**RECORDED DATA**
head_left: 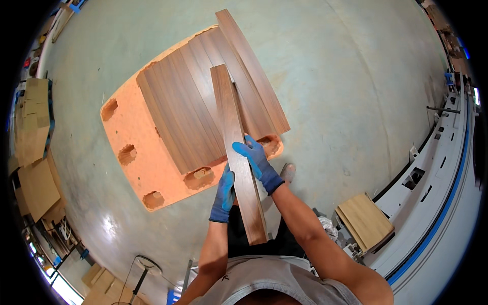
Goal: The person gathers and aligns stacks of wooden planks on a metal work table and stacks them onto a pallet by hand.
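A long, narrow wood-grain board [230,112] is in both my hands, its near end close to my body and its far end over the boards on the pallet. My left hand [222,195], in a blue glove, is closed on its left edge, with the fingers partly hidden. Further up, my right hand [256,162], gloved the same, grips the right side with its thumb across the top face. Several similar brown boards [178,107] lie side by side on an orange pallet [133,137]. One more board [251,68] lies along their right side, sticking out past them.
At the right runs a long white machine [427,183] with a blue stripe. Brown sheets [365,222] are stacked beside it. Cardboard [40,183] leans along the left side, and a black-framed round object [147,264] stands at lower left. My shoe [288,172] is near the pallet's corner.
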Action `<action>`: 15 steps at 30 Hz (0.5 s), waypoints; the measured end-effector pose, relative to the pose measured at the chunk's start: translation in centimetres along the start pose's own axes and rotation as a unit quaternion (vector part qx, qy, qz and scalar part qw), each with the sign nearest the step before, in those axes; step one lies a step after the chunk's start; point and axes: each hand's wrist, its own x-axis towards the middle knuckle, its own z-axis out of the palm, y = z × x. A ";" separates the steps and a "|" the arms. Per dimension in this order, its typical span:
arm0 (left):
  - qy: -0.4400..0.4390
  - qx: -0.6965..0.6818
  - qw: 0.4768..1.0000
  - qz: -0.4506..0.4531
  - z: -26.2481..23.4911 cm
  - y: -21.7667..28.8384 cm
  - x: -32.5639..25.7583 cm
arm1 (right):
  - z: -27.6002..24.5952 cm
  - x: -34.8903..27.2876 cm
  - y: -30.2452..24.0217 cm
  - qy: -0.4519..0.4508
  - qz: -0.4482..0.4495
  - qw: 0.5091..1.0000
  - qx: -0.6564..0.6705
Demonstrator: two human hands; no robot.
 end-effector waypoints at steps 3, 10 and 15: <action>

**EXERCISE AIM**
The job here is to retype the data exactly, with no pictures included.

**RESPONSE**
head_left: 
Goal: The person gathers and aligns stacks of wooden planks on a metal work table and stacks them onto a pallet by hand.
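A long, narrow wood-grain board [230,112] is in both my hands, its near end close to my body and its far end over the boards on the pallet. My left hand [222,195], in a blue glove, is closed on its left edge, with the fingers partly hidden. Further up, my right hand [256,162], gloved the same, grips the right side with its thumb across the top face. Several similar brown boards [178,107] lie side by side on an orange pallet [133,137]. One more board [251,68] lies along their right side, sticking out past them.
At the right runs a long white machine [427,183] with a blue stripe. Brown sheets [365,222] are stacked beside it. Cardboard [40,183] leans along the left side, and a black-framed round object [147,264] stands at lower left. My shoe [288,172] is near the pallet's corner.
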Action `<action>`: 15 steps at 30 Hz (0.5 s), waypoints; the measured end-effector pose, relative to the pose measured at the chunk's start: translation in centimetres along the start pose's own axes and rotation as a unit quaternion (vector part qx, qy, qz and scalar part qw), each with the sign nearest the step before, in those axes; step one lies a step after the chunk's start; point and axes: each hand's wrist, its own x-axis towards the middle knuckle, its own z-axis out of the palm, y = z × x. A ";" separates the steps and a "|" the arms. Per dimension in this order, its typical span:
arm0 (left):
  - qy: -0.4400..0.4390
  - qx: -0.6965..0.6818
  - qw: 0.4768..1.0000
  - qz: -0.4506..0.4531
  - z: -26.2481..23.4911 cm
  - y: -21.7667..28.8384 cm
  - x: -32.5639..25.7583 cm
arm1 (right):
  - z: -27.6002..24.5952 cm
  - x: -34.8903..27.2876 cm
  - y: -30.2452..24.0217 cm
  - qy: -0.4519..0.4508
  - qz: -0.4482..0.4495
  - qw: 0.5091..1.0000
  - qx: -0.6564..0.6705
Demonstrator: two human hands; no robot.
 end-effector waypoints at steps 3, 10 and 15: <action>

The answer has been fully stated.